Shabri is a 2011 Indian Hindi-language action film directed by Lalit Marathe and produced by Ram Gopal Varma. It is about a woman, played by Ishaa Koppikar, who becomes the first female crime lady in Mumbai. The film was completed in 2005 and was showcased as the opening film at the Rome Film Festival, and was also premiered at the New York Asian Film Festival. The film was officially released worldwide on 26 August 2011.

==Plot==
The film starts with the accidental death of Kisnya (the younger brother of the villain), who insists that Shabri be handed over to the police for the murder of Inspector Khare, which Murad (a friendly neighbor of the Shabri family who is a bookie) forcefully opposes. Shabri is guilty of the murder of a wicked police inspector (Khare) who tried to rape her in a police station in front of her younger brother, who has already been tortured by Khare. After killing Kisnya, Murad and Shabri (now both murderers) run away from Mumbai to a farmhouse uptown but are nevertheless traced by Rajdar Bhau's gang (who is even helped by a corrupt officer named Inspector Kadam). There is a shootout. Murad gets shot and is captured by the gang (he is later put to death with two dozen bullets by an angry Rajdhar Bhau, who wants to avenge Kisnya's death). Shabri is taken to Kadam's flat, where the drunk officer tries to rape her, but Shabri somehow manages to run away after shooting Kadam in the foot and breaking a bottle of beer on his head.
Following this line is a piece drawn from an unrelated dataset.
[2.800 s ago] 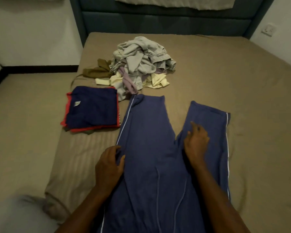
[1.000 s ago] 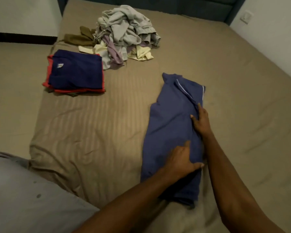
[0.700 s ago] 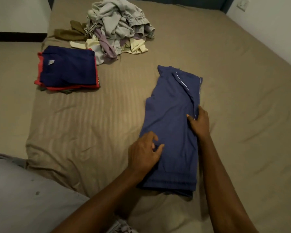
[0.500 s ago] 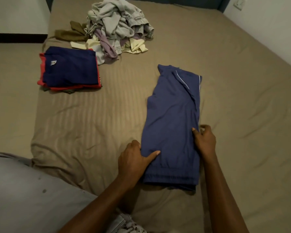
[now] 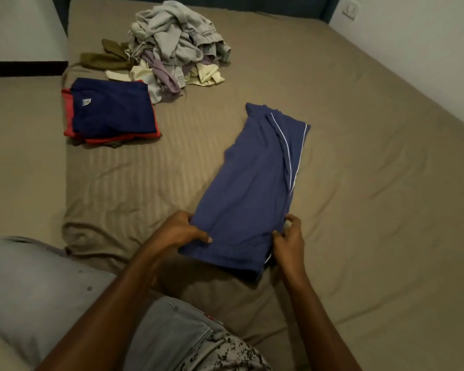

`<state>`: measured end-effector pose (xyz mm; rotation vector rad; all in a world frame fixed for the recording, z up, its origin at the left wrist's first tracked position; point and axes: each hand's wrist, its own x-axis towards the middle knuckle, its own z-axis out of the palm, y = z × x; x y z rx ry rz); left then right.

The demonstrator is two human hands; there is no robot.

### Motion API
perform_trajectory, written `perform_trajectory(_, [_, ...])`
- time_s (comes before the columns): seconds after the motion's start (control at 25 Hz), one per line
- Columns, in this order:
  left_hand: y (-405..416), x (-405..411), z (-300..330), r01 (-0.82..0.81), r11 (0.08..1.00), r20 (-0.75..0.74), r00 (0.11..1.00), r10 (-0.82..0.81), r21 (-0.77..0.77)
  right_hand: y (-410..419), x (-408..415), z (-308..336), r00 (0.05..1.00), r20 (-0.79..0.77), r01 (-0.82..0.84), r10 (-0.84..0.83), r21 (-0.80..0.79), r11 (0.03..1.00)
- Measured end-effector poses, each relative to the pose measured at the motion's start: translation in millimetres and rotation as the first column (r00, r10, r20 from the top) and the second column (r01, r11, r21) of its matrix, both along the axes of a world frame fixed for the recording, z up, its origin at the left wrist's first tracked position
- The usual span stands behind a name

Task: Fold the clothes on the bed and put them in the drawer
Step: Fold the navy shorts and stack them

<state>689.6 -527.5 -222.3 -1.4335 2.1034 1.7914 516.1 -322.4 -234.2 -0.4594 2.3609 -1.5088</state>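
On a tan bed (image 5: 373, 183), the left hand (image 5: 178, 232) and right hand (image 5: 288, 241) each pinch a near corner of half-folded blue trousers (image 5: 252, 188), likely to fold them again, while a folded stack (image 5: 110, 112) and an unfolded heap (image 5: 174, 46) wait beyond.

My big bed with its tan striped sheet (image 5: 359, 183) fills the room. A white wall socket (image 5: 350, 9) sits at one o'clock.
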Motion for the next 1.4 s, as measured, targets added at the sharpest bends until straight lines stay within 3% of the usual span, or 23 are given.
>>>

Now another friend of the late Murad, namely Vilas, helps her. Here an interesting character, Irfan Kazi, enters the story, interesting because it is not possible to make out if he is good or evil. Nevertheless, he is an encounter cop who is fed up with killing criminals and wishes to do something more creative for his entertainment. He does this by giving Shabri inside know-how of Rajdar Bhau's gang, which is unknown to the egotist Rajdar. Almost everyone, by now fed up with the selfishness of their boss, is standing on the brink of rebellion. In the climax, Shabri at last comes face to face with Rajdar Bhau, and he is shocked to learn that Shabri is not there to beg for mercy but to kill him. Each gangster standing around them is now a friend of Shabri and ready to kill Rajdar at her signal; their guns are pointed at Rajdar Bhau (using her leadership qualities and Kazi's contacts, she has convinced all of them that their future and well-being are now in getting rid of Rajdar Bhau and reorganizing under Shabri's being their chief, under whom they will all work as equal partners). Rajdar Bhau, with Shabri's approval, shoots himself.

==Trivia==
- Ishaa Koppikar's make-up was so convincing that security and producers wouldn't let her enter the set, as they didn't recognize her.